Resemble AI has released Chatterbox, a free open-source voice cloning model built for developers who want local voice generation with control over emotional delivery. The model can clone a voice from only a few seconds of audio, runs on Windows, Mac, and Linux, and is licensed under MIT.
What Chatterbox Offers
Chatterbox is positioned as a developer-focused voice cloning model rather than a closed hosted service. The key point is local use: the model runs on the user’s own machine, provided the system has 5–6 GB of video memory.
That local setup matters because it changes how developers can experiment with generated speech. Instead of depending only on a remote interface, they can work with an open-source model directly in their own development environment.

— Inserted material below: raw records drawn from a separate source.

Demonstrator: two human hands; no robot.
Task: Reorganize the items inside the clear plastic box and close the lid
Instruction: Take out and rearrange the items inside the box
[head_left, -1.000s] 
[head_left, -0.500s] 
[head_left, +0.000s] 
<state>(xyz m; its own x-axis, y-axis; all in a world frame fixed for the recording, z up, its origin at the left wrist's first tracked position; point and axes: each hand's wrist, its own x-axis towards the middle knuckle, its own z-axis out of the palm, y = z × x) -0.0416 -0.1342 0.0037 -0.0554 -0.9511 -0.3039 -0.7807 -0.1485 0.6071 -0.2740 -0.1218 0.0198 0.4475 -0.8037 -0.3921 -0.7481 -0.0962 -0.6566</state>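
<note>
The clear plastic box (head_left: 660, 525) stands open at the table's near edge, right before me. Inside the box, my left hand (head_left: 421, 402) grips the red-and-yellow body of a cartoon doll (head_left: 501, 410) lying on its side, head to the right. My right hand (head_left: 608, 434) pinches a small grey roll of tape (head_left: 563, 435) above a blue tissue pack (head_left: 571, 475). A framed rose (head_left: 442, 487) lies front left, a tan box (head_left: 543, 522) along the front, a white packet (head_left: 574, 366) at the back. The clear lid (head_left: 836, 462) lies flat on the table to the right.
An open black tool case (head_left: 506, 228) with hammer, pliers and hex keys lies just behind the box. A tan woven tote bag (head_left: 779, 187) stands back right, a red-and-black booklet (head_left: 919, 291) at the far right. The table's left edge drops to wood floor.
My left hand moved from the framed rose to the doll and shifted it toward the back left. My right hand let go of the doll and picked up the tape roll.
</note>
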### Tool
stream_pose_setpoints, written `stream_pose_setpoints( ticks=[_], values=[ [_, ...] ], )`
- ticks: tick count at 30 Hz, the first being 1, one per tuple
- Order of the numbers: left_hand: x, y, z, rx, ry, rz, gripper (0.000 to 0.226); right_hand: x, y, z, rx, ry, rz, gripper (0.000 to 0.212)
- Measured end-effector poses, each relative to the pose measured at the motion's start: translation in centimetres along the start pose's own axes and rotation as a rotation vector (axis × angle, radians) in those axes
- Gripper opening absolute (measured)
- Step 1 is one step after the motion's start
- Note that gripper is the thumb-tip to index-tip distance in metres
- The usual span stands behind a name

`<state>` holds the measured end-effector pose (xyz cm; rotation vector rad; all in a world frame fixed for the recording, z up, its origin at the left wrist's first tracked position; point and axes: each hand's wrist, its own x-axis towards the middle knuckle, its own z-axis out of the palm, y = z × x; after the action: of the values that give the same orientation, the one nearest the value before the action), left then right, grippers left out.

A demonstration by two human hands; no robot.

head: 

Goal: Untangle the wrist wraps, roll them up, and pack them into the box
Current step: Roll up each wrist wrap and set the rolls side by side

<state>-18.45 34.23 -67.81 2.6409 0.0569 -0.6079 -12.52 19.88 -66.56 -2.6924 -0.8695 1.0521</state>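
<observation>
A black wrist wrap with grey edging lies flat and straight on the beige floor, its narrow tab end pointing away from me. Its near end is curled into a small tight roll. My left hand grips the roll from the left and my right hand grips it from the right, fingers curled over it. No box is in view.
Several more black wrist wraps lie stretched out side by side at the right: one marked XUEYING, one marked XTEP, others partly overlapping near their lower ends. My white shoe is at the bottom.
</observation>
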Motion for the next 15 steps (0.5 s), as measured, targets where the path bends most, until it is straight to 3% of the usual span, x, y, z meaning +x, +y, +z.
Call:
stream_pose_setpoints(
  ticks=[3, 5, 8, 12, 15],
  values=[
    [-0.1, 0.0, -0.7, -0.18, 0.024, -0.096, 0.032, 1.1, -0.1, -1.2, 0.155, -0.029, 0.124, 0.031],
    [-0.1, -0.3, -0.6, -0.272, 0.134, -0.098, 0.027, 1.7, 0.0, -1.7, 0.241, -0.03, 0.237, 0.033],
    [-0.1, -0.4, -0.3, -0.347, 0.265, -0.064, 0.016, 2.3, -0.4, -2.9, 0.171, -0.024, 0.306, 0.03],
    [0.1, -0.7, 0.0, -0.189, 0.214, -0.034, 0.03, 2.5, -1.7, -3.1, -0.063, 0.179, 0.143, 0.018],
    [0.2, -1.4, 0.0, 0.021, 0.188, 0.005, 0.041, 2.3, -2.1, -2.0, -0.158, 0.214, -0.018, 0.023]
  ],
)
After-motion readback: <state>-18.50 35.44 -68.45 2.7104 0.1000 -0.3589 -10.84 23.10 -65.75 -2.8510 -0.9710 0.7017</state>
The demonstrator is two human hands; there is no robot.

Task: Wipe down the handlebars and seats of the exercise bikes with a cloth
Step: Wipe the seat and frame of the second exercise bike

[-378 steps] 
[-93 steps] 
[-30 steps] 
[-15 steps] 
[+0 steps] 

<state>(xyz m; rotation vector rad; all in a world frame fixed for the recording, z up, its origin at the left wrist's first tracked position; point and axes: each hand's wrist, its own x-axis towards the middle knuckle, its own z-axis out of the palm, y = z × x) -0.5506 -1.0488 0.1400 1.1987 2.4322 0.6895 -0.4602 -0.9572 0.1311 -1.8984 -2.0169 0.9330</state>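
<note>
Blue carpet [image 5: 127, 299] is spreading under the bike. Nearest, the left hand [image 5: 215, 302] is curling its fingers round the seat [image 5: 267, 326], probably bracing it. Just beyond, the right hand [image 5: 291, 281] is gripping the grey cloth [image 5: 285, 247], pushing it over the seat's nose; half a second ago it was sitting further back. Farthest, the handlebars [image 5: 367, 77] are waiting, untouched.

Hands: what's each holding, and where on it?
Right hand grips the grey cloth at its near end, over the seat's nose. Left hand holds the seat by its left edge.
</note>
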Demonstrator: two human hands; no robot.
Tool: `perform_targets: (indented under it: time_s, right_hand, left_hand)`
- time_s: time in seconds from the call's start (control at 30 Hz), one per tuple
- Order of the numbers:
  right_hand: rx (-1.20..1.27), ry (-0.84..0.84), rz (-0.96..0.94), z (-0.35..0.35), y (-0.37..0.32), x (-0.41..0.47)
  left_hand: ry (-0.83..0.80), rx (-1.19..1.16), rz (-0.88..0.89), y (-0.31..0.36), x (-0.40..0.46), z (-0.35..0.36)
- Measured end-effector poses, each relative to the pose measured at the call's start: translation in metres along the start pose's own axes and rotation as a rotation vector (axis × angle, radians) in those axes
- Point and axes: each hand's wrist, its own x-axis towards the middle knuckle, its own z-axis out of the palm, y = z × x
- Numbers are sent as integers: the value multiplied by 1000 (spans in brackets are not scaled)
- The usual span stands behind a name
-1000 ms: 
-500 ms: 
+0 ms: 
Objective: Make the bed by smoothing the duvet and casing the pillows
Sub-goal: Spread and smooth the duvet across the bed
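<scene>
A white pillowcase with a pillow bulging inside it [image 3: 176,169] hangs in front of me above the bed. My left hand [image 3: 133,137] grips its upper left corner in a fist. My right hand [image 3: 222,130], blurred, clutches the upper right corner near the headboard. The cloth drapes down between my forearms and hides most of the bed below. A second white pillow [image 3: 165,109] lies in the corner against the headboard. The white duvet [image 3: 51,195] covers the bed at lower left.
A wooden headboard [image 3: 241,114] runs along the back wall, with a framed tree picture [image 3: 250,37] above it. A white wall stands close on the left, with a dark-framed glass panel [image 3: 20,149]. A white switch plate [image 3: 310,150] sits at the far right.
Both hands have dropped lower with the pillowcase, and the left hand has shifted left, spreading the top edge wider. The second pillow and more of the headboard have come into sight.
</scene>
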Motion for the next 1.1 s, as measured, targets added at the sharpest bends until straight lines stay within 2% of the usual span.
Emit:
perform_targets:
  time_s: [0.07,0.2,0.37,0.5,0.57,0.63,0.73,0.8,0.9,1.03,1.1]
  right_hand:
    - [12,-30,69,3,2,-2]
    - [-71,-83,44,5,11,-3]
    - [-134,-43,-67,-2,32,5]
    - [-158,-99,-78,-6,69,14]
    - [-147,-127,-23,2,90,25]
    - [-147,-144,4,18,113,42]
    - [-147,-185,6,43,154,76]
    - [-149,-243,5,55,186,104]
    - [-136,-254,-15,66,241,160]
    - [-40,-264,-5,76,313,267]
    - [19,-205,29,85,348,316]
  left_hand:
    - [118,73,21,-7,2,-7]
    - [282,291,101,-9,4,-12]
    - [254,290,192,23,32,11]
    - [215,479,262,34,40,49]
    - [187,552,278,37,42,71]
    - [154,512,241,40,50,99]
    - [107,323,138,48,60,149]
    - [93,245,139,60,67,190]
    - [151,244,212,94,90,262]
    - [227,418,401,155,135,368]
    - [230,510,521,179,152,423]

The release is also free and open-source, with an MIT license. The source describes Chatterbox as targeting developers, so its value is not only in producing speech, but in giving builders a model they can test, integrate, and evaluate locally.
Voice Cloning With Tone Control
The model clones voices using just a few seconds of audio. That short input requirement is one of the headline capabilities, because it lowers the amount of source material needed to create a synthetic voice.
Chatterbox also supports emotional tone control. The source gives examples such as "dramatic" and "monotone," which means developers can guide not just what the generated voice says, but how it sounds in delivery.
This gives the model a broader role than simple text-to-speech output. A voice that can shift tone can be more useful for demos, experiments, and applications where the same words need different vocal presentation.
The source also notes that Chatterbox responds in under 200 milliseconds. That response time is part of its developer appeal, especially for projects where generated audio needs to feel responsive rather than delayed.
Where It Runs
Chatterbox works on Windows, Mac, and Linux. That cross-platform support gives developers several options for local testing, rather than tying the model to a single operating system.
The hardware requirement named in the source is 5–6 GB of video memory. That requirement is important because local AI models are limited not only by software support, but by the machine available to run them.
At the same time, the model currently only supports English. That is a meaningful boundary for anyone evaluating Chatterbox for multilingual use, localization, or voice applications outside English-language speech.
- Platforms: Windows, Mac, and Linux.
- Memory requirement: 5–6 GB of video memory.
- Language support: English only.
- License: MIT.
Watermarking and AI Identification
Every generated speech output includes a faint watermark called "PerTh" to identify it as AI-made. That watermark is a notable part of the release because voice cloning raises an obvious question: how can generated speech be recognized as synthetic?
The source does not describe the watermark beyond that identification role, so the practical details are limited. What is clear is that Resemble AI has attached an AI-made marker to the speech generated by Chatterbox.
That detail sits alongside the model’s open-source and local-running design. Chatterbox is being offered as a tool developers can run themselves, while its outputs still include a signal that they were made by AI.
How Resemble AI Frames Performance
According to Resemble AI, Chatterbox performed better than ElevenLabs in blind tests. That is a performance claim from the company behind the release, and the source presents it as part of the model’s positioning.
The comparison is especially relevant because ElevenLabs is named directly in the source. For readers evaluating voice cloning models, the claim gives Chatterbox a clear benchmark target, while still depending on Resemble AI’s stated result.
Taken together, the release gives developers a free open-source voice cloning model with local execution, fast responses, emotional tone control, English support, and AI watermarking. Its limits are also clear from the source: it requires 5–6 GB of video memory and currently supports only English.